## TASK GOAL
Within the records that follow, find every line containing the string "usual". Copy those lines.

## Collected data
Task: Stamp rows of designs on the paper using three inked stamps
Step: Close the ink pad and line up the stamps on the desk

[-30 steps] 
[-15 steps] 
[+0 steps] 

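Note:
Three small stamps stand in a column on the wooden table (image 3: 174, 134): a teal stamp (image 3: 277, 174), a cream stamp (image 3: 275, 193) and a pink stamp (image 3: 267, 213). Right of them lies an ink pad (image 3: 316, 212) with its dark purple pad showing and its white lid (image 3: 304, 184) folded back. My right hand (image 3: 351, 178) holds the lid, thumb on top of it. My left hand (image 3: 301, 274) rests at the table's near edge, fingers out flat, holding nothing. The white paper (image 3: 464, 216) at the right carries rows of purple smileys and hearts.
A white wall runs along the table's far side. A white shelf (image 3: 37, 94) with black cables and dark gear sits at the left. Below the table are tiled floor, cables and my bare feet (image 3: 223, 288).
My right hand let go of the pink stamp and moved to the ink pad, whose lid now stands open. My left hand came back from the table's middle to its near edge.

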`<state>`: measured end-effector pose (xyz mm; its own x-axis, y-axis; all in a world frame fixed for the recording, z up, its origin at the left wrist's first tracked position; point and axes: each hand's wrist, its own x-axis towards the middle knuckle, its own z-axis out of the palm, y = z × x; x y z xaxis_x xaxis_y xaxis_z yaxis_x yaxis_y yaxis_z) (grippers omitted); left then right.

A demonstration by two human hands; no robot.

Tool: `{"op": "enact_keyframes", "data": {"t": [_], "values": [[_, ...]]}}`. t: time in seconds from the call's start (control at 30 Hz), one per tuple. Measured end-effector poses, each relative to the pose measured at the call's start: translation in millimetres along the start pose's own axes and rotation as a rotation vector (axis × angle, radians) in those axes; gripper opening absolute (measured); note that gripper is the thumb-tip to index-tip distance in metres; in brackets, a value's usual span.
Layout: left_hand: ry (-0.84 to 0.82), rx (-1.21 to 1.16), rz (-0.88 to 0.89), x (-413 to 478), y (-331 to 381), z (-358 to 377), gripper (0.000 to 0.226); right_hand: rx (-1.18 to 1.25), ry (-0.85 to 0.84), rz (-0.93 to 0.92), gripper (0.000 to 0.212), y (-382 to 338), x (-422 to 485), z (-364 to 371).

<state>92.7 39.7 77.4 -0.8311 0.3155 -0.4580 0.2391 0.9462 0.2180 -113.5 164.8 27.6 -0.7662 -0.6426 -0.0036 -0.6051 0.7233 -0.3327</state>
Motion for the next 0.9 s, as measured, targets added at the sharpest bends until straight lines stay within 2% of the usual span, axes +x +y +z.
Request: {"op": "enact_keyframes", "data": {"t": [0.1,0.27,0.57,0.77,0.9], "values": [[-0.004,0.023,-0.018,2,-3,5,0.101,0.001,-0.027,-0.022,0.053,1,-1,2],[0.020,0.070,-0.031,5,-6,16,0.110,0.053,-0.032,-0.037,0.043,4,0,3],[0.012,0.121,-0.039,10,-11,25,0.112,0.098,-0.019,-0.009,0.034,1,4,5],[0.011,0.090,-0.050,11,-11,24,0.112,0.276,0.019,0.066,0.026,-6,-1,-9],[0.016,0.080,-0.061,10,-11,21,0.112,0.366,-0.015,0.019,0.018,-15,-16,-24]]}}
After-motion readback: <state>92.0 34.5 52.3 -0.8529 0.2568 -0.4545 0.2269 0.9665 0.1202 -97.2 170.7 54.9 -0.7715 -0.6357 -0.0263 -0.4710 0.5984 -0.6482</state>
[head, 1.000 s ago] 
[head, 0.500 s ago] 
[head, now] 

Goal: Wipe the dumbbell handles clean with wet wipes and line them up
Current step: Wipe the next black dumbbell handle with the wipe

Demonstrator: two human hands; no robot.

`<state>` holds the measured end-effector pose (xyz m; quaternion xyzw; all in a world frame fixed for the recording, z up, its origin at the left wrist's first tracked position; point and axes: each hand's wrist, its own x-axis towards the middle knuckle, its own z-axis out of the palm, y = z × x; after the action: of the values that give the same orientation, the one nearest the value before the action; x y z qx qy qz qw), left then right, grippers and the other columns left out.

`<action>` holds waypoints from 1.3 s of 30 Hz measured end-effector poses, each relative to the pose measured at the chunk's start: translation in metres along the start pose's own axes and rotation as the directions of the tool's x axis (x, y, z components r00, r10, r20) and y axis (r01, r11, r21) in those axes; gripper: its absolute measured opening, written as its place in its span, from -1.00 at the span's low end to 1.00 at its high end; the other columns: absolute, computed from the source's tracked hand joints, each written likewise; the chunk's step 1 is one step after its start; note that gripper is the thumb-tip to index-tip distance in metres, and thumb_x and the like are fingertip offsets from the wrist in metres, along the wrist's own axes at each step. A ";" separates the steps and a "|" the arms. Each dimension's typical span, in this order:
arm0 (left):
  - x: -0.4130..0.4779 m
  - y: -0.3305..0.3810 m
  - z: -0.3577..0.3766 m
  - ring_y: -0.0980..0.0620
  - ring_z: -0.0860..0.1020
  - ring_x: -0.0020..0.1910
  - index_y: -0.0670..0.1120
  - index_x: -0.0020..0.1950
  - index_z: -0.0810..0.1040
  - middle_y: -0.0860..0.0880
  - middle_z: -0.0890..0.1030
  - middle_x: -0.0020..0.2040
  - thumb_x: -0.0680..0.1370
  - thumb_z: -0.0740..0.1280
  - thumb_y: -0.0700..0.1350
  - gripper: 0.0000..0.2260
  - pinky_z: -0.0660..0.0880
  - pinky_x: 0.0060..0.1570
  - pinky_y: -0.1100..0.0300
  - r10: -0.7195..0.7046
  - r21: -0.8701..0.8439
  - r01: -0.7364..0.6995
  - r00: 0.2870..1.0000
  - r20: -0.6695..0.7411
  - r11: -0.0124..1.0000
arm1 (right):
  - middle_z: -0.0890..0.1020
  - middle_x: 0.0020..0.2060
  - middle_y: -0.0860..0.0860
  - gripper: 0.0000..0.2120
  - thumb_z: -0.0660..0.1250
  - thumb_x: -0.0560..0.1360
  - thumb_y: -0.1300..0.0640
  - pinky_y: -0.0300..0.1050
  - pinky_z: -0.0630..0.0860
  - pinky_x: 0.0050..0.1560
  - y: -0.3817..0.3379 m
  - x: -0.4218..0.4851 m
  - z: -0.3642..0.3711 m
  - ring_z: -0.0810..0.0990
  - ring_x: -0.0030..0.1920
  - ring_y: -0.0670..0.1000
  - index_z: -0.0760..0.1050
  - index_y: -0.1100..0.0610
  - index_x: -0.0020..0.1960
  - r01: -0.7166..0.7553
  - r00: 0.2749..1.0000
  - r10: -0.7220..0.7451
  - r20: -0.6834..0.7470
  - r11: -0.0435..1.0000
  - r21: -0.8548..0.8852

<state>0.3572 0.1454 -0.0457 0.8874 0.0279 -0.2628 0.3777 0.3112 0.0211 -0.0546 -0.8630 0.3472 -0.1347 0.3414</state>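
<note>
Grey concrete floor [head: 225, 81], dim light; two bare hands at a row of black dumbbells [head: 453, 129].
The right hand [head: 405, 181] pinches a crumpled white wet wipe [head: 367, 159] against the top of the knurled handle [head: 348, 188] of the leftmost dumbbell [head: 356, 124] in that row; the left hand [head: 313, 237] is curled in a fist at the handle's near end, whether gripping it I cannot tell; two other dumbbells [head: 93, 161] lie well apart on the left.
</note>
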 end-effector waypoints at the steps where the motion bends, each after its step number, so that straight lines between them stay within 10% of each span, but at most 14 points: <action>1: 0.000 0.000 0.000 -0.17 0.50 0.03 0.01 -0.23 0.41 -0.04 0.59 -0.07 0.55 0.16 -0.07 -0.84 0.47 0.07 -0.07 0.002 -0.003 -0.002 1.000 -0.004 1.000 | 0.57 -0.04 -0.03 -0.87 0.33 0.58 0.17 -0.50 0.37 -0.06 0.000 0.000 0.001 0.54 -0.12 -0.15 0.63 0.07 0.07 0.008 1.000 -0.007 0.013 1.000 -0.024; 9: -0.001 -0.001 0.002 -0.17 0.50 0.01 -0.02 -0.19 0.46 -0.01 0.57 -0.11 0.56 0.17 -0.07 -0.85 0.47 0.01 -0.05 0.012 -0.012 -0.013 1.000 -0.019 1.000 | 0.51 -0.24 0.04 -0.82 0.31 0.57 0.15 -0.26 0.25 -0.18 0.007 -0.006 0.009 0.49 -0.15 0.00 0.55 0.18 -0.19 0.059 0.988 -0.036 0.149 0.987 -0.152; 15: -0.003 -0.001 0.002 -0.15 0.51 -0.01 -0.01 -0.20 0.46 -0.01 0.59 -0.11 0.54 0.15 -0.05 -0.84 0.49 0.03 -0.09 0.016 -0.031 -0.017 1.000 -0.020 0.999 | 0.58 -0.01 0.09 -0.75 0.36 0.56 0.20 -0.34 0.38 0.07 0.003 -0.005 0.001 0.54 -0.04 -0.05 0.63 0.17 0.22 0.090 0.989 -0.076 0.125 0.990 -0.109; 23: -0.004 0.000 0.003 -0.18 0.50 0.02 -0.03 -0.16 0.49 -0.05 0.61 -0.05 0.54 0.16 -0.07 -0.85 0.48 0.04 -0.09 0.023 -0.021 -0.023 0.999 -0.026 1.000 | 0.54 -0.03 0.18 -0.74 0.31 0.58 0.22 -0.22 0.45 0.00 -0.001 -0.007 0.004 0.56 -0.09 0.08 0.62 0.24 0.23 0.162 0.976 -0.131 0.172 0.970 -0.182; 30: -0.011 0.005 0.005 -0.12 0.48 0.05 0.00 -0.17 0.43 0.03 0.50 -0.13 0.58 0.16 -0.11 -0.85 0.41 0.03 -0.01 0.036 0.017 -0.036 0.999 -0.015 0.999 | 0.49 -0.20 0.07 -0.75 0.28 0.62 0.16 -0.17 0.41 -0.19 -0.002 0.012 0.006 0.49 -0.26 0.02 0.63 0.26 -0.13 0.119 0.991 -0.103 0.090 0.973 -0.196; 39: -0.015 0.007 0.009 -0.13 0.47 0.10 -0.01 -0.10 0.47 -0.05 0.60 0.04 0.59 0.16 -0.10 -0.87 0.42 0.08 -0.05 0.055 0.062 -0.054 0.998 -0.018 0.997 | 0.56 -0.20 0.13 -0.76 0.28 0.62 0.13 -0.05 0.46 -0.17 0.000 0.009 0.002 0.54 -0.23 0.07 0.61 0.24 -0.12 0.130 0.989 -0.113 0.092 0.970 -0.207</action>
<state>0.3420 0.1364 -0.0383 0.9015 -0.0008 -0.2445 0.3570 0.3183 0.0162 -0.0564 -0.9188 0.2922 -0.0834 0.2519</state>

## RESULT OF THE TASK
Tool: `{"op": "enact_keyframes", "data": {"t": [_], "values": [[_, ...]]}}`. t: time in seconds from the call's start (control at 30 Hz), one per tuple. Measured end-effector poses, each relative to the pose measured at the call's start: translation in millimetres along the start pose's own axes and rotation as a rotation vector (axis × angle, radians) in those axes; gripper opening absolute (measured); note that gripper is the thumb-tip to index-tip distance in metres; in brackets, a value's usual span.
Motion for the next 0.9 s, as measured, targets added at the sharpest bends until straight lines stay within 2% of the usual span, axes +x +y +z.

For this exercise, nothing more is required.